Your task is to repeat exactly the lines below between the line holding "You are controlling" and the line holding "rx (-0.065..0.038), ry", inclusive, and only those.

▸ Data segment:
[Start of section]

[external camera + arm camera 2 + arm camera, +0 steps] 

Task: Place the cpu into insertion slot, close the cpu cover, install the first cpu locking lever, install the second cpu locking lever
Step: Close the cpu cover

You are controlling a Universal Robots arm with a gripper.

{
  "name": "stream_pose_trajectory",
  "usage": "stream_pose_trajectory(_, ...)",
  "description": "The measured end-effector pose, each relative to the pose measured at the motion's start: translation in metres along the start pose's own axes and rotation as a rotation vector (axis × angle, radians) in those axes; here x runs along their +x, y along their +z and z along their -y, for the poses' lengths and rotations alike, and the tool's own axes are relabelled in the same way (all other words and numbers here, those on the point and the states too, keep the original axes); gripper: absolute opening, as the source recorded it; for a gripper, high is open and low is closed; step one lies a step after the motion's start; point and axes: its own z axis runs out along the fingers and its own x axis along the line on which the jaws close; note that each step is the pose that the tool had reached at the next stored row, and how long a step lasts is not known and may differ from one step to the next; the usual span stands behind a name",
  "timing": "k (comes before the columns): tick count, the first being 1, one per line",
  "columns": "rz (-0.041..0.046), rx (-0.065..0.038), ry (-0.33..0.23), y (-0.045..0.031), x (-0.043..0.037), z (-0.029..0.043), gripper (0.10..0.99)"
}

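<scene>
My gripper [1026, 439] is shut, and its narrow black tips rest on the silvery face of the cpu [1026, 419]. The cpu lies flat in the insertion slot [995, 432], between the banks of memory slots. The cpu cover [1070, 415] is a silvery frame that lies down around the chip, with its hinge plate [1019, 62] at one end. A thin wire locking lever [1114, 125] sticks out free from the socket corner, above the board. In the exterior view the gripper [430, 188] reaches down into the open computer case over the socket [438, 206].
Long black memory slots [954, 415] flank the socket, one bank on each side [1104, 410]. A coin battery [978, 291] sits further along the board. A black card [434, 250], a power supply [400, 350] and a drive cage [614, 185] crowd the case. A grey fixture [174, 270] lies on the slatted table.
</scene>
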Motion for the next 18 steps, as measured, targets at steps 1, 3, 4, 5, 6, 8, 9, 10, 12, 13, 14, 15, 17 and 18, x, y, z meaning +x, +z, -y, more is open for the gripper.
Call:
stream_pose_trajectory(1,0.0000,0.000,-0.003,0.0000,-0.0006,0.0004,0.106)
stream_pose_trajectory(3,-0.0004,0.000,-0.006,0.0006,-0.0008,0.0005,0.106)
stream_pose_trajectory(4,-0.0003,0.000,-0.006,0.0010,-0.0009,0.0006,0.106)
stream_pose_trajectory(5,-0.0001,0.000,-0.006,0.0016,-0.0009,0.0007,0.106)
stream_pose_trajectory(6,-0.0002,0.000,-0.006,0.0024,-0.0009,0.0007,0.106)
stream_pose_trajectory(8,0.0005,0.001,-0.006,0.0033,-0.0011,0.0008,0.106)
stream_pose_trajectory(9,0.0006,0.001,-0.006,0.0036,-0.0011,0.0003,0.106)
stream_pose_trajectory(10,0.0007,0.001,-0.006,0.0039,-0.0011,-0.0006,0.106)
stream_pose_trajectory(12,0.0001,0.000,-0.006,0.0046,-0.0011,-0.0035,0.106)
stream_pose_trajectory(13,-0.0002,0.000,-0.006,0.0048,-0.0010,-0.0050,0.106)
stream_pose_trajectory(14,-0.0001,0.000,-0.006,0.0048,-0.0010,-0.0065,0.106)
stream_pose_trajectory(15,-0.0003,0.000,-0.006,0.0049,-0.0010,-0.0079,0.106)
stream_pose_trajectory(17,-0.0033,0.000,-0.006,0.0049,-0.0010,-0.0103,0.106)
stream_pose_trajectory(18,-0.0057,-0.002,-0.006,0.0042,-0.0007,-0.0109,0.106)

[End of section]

▸ Result for this exercise:
You are controlling a Universal Robots arm with a gripper.

{
  "name": "stream_pose_trajectory",
  "usage": "stream_pose_trajectory(_, ...)",
  "description": "The measured end-effector pose, each relative to the pose measured at the motion's start: translation in metres along the start pose's own axes and rotation as a rotation vector (axis × angle, radians) in those axes; here x runs along their +x, y along their +z and z along their -y, for the poses' lengths and rotations alike, and the tool's own axes are relabelled in the same way (all other words and numbers here, those on the point and the states too, keep the original axes); gripper: absolute opening, as the source recorded it; for a gripper, high is open and low is closed; step one lies a step after the motion's start; point and axes: its own z axis runs out along the fingers and its own x axis along the line on which the jaws close; note that each step is the pose that the tool had reached at the next stored row, and how long a step lasts is not known and may differ from one step to the next; the usual span stands behind a name",
  "timing": "k (comes before the columns): tick count, the first being 1, one per line",
  "columns": "rz (-0.041..0.046), rx (-0.065..0.038), ry (-0.33..0.23), y (-0.045..0.031), x (-0.043..0.037), z (-0.029..0.043), gripper (0.10..0.99)"

This answer requires nothing further.